Il faudra un jour faire le procès des procès selon Sassou, tant l’arbitraire est flagrant.

Sale temps pour les anciens adversaires de Denis Sassou Nguesso à l’élection présidentielle de 2016 au Congo-Brazzaville. Les challengers de l’élection présidentielle face au khalife d’Oyo tombent l’un après l’autre sous le coup de la justice pour tentative de coup d’Etat. Au rythme du métronome, au Congo-Brazzaville de Denis Sassou Nguesso, les procès politiques ainsi que les verdicts se suivent et se ressemblent comme deux goûtes d’eau. Candidats à l’élection présidentielle de 2016, Guy Brice Parfait Kolelas, Pascal Tsaty Mabiala et Claudine Munari Mabondzo risquent-ils d’être accusés de tentative de coup d’Etat ? Seront-ils les prochaines cibles de Sassou Nguesso, Christian Oba et Michel Oniangué en vue de défricher le terrain de l’échéance présidentielle de 2021 ?

Vingt ans de prison, c’est la peine retenue par les magistrats de la Cour d’Appel de Brazzaville, Christian Oba et Michel Oniangué sur instructions de Sassou et des officines de Mpila pour châtier tout adversaire politique. Au terme donc d’une instruction menée à charge, émaillée de couacs, de non observation de la procédure et de rebondissements judiciaires, c’est au tour d’André Okombi Salissa, le patron du « Front 400  » de goûter aux affres de la Justice du Congo-Brazzaville qui a envoyé à la mort le colonel Marcel Ntsourou après sa condamnation à la perpétuité et le général Mokoko pour vingt ans à la maison d’arrêt de Brazzaville. Le général Norbert Dabira s’en est tiré avec cinq ans de prison pour avoir envisagé de faire exploser l’aéronef de Denis Sassou Nguesso. Bonne étoile ou justice à géométrie variable ? A l’échelle des condamnations, au Congo-Brazzaville, il est moins risqué de faire sauter tout un quartier de la capitale ou intenter à la vie du chef de l’Etat (le cas du général Norbert Dabira qui a écopé de cinq ans de prison) que d’entrer en rébellion contre les forces publiques pour se présenter contre Sassou surtout lorsqu’on est originaire du septentrion.

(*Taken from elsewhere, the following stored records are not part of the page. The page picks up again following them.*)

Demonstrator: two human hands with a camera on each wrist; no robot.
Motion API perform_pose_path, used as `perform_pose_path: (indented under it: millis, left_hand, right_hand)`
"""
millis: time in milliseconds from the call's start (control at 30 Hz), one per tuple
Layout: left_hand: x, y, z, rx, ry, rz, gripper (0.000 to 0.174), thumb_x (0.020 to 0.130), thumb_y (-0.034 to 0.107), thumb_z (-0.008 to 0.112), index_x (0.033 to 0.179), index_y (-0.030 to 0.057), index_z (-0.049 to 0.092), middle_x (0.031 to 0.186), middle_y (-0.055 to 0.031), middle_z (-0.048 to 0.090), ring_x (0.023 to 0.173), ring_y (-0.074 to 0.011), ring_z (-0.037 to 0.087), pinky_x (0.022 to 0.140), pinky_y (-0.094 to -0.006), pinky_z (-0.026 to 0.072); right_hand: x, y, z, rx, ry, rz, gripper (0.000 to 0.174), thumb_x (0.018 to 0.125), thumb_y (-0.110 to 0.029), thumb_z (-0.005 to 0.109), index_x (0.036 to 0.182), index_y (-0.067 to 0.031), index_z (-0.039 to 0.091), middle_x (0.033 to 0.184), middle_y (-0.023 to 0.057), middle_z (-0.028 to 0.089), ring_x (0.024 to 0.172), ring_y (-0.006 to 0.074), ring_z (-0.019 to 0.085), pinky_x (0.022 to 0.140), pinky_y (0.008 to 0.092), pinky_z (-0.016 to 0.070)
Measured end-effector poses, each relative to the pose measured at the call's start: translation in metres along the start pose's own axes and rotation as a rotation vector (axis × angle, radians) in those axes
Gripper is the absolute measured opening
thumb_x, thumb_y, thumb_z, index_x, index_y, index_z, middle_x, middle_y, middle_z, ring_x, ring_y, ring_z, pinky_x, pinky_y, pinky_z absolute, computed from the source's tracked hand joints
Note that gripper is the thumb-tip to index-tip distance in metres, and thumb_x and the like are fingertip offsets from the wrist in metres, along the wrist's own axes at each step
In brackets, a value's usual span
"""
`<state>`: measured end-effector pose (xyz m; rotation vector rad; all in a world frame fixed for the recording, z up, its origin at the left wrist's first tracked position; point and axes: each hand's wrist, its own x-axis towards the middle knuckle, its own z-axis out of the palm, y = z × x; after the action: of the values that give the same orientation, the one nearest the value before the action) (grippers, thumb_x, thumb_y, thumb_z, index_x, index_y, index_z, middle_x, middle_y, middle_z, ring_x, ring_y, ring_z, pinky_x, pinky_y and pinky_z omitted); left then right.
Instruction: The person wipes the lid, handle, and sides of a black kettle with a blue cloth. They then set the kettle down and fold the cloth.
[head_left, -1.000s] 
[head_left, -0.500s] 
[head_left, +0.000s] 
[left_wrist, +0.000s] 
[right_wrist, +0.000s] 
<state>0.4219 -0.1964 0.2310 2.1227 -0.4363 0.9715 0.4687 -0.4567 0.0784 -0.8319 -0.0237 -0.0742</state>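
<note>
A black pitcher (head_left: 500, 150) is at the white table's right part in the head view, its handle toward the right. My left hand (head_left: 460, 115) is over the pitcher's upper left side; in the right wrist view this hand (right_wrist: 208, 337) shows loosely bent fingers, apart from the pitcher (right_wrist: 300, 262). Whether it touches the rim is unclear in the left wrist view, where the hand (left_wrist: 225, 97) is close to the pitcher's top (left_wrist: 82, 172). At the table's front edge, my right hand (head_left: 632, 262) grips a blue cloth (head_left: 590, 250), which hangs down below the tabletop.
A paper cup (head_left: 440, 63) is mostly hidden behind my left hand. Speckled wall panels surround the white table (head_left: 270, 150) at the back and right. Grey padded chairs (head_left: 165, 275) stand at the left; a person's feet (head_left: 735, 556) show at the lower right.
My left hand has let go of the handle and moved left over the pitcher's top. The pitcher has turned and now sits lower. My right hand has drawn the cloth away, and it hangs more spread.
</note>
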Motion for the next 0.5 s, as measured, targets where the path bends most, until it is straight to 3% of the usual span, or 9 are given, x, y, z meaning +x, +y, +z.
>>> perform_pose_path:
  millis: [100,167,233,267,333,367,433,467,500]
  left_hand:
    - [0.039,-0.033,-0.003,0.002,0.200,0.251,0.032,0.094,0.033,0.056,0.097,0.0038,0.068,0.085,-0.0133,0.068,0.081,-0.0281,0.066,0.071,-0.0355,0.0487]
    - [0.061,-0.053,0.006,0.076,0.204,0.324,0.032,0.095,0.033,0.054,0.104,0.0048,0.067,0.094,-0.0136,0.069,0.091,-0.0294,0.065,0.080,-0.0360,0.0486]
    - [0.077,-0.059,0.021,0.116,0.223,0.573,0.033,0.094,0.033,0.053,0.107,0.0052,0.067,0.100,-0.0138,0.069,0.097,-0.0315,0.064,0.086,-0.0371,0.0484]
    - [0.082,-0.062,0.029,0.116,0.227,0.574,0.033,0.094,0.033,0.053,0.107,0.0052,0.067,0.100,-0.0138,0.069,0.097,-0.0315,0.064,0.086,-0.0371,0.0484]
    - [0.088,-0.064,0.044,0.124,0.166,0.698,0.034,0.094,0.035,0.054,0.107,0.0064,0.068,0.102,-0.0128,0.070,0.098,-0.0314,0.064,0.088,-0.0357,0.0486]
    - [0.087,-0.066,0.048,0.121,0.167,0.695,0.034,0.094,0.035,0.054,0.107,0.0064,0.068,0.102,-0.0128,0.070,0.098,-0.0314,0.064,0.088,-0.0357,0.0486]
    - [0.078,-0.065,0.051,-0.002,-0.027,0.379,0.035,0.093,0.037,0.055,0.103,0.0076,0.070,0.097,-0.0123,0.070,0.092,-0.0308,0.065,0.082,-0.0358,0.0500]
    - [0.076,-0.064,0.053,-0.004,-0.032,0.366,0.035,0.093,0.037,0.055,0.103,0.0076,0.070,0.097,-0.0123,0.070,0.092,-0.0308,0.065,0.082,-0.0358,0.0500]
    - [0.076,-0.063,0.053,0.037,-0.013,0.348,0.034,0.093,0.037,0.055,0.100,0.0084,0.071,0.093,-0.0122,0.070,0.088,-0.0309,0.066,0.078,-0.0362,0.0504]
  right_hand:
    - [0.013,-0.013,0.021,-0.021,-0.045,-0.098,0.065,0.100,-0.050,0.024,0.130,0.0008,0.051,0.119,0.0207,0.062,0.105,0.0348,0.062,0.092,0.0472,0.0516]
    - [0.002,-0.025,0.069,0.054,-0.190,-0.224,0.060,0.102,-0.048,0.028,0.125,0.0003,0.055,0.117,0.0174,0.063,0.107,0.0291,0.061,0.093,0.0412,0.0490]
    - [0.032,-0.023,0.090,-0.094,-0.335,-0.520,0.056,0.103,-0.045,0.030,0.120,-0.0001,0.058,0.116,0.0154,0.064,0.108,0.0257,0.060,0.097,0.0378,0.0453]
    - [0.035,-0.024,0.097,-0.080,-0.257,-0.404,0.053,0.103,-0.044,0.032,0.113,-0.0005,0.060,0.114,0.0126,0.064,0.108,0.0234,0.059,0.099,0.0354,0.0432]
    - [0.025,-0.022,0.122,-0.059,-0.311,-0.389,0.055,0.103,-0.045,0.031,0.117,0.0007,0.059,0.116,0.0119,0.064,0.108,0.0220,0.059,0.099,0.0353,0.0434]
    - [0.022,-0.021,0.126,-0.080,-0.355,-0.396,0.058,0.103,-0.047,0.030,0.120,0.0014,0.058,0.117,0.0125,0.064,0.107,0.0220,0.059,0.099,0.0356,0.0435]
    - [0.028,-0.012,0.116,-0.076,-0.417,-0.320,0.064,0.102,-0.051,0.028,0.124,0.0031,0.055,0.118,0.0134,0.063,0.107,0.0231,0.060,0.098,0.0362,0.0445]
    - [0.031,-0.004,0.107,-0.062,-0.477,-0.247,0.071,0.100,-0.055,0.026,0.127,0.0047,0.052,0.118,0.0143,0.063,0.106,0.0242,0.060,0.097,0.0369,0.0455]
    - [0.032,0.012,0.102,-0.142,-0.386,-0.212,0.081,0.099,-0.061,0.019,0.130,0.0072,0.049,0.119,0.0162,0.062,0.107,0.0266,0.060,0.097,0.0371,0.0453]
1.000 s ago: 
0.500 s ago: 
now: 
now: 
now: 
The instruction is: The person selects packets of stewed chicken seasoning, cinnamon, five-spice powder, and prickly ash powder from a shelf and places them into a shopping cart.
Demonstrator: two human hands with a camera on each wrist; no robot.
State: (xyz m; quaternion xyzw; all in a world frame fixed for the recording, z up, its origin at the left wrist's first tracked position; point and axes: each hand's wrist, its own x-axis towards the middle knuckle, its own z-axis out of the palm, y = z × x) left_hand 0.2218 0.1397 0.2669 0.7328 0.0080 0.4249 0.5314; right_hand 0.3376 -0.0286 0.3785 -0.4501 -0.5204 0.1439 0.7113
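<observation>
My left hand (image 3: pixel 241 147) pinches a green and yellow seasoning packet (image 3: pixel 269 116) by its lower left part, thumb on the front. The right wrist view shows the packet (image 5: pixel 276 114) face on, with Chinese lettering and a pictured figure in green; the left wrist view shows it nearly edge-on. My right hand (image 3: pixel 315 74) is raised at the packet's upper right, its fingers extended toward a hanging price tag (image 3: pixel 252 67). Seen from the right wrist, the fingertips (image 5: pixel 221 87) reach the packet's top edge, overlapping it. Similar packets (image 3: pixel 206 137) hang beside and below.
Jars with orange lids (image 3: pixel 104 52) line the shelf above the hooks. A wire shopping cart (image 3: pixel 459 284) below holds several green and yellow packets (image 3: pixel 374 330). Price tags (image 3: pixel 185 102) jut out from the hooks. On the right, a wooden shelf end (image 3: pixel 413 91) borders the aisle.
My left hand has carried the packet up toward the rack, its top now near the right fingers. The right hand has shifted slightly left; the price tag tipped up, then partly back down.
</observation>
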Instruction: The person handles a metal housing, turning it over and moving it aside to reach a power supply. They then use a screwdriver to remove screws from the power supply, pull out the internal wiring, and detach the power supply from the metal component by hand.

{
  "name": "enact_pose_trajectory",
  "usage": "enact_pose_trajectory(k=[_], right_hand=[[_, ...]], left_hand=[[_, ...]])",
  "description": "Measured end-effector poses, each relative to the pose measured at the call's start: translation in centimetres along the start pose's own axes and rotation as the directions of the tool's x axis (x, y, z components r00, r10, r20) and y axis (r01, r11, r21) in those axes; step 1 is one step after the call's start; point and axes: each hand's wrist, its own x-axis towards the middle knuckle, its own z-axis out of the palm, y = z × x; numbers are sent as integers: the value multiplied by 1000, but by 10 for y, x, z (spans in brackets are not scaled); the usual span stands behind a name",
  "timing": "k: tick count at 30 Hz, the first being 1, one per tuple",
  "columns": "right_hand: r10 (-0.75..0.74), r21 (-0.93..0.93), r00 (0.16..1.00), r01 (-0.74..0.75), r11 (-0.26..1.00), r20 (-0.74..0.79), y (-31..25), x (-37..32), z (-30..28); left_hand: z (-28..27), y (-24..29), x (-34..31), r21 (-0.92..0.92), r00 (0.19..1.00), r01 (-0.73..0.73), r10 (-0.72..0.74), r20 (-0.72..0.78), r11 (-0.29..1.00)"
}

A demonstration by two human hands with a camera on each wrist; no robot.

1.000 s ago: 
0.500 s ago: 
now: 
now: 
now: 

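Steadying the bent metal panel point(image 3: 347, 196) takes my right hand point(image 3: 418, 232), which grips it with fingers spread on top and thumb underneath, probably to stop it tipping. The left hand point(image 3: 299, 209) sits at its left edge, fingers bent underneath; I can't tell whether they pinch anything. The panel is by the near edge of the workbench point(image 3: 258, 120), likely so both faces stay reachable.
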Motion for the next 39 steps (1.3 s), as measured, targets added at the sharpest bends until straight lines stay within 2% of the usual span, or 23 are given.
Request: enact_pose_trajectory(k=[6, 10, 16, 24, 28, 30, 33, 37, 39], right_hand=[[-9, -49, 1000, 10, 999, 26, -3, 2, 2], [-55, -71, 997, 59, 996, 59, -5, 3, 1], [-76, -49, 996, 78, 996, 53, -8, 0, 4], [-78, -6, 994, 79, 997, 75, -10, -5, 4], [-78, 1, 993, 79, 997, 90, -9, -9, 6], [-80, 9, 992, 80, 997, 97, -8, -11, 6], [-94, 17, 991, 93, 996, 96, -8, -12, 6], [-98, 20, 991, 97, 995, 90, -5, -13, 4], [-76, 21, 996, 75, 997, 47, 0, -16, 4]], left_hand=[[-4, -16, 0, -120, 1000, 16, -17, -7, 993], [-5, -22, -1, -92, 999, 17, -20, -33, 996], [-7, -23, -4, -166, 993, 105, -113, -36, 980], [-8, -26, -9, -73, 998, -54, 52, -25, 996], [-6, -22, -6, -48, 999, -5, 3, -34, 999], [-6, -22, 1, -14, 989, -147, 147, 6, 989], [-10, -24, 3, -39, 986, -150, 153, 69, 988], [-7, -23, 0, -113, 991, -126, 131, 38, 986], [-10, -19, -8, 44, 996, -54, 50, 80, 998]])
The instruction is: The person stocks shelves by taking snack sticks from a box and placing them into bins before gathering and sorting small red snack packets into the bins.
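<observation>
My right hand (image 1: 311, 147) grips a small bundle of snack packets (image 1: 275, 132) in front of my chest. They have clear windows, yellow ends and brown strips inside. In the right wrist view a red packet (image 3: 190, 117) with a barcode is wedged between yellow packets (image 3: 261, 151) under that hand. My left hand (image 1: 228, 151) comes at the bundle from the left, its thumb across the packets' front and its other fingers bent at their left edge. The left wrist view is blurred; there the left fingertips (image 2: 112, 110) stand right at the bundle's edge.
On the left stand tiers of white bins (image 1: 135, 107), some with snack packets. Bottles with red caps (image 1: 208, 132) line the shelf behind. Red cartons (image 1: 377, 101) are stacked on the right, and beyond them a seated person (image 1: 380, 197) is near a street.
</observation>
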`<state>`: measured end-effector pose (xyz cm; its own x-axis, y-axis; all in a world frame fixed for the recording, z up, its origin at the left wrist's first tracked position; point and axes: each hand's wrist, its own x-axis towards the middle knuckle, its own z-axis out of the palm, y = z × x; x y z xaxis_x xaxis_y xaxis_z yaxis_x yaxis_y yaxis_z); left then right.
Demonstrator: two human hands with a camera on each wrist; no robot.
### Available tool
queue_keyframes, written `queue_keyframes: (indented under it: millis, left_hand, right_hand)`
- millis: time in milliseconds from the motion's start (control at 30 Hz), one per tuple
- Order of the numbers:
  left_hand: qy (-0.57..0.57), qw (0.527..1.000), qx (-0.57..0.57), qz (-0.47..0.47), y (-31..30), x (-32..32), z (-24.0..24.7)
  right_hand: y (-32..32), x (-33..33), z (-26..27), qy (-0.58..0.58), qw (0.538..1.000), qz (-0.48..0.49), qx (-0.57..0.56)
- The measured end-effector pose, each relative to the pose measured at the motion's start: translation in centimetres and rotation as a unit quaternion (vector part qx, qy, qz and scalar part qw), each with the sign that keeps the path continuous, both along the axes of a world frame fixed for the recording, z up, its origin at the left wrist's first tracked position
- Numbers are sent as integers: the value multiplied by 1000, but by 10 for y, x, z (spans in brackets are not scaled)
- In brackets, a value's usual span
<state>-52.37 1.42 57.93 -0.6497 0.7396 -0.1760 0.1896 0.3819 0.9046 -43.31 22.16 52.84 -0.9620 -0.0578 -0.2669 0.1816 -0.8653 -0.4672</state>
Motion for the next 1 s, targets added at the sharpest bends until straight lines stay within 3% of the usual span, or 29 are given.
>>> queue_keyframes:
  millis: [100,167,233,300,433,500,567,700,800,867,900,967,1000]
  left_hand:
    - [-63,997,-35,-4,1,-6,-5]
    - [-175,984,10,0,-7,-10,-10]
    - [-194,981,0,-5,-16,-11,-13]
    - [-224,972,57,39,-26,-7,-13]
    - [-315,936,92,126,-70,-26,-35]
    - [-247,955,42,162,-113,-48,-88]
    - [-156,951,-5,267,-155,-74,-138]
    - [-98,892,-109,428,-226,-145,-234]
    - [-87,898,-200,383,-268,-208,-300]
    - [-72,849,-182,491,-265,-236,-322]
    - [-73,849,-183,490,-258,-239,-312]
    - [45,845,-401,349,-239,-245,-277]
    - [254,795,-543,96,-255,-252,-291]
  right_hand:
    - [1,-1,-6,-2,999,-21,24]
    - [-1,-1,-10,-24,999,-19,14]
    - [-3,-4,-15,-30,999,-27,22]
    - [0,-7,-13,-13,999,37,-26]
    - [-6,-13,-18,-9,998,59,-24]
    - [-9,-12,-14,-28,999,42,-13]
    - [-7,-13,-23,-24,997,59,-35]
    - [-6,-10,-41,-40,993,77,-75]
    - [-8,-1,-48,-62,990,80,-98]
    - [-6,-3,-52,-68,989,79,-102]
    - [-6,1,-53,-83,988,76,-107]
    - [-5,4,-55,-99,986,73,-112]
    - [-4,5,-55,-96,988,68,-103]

André Okombi Salissa n’a jamais reconnu les résultats du scrutin présidentiel de 2016 proclamant victorieux Denis Sassou Nguesso, alors qu’il n’aurait recueilli que 8 %, tout comme un autre candidat, le général Jean-Marie Michel Mokoko, ancien chef d’État-major des forces armées congolaises (FAC), qui a été jugé et condamné à vingt ans d’emprisonnement en 2018.

Au Congo-Brazzaville, Sassou Nguesso et Jean-Dominique Okemba exigent des magistrats qu’ils soient perpétuellement longanimes. Ce qui est le cas de Christian Oba et Michel Oniangué. Les consignes de la condamnation d’André Okombi Salissa à vingt ans de prison ferme ont clairement et scrupuleusement été respectées au doigt et à l’œil par les deux magistrats : Christian Oba et Michel Oniangué, originaires de l’axe Oyo-Boundji-Ollombo (OBO). Au cours du procès, Christian Oba, frère de Pierre Oba ( ministre des Mines et ancien ministre de l’Intérieur) et Michel Oniangué ont été malmenés et rendus minables par l’avocat dakarois Boucounta Diallo.

Les appels du pied du patron du « Front 400  », André Okombi Salissa inventoriés par Serge Armand Zanzala n’ont pas réussi à attendrir le cœur artificiel de Denis Sassou Nguesso (d’après la chanson de Lutumba Simaro). « Je suis du système… », « Sassou Nguesso est mon mentor… » et « Je ne peux pas prendre les armes pour tuer Denis Sassou Nguesso » : trois phrases d’André Okombi Salissa qui suscitent des réactions controversées !

(congopage.com, 4 mars 2019). Pensait-il être racheté en se livrant à une telle déclaration d’amour ? La crainte d’André Okombi Salissa d’une mise à l’écart totale et définitive expliquerait-il ce rapprochement avec Sassou Nguesso, son partenaire historique dans la guerre du 5 juin 1997 contre Pascal Lissouba ? L’embastillement d’André Okombi Salissa « Tout bouge » n’a provoqué aucune levée de bouclier de la part des membres du « Front 400  » réputés très agressifs et très appréciés par Sassou Nguesso pour leur atrocité et leur bestialité à l’endroit des habitants de la région du Pool en 1998.

André Okombi Salissa aurait mieux fait d’adopter une posture de rupture avec le système et afficher une stratégie plus offensive et plus incisive.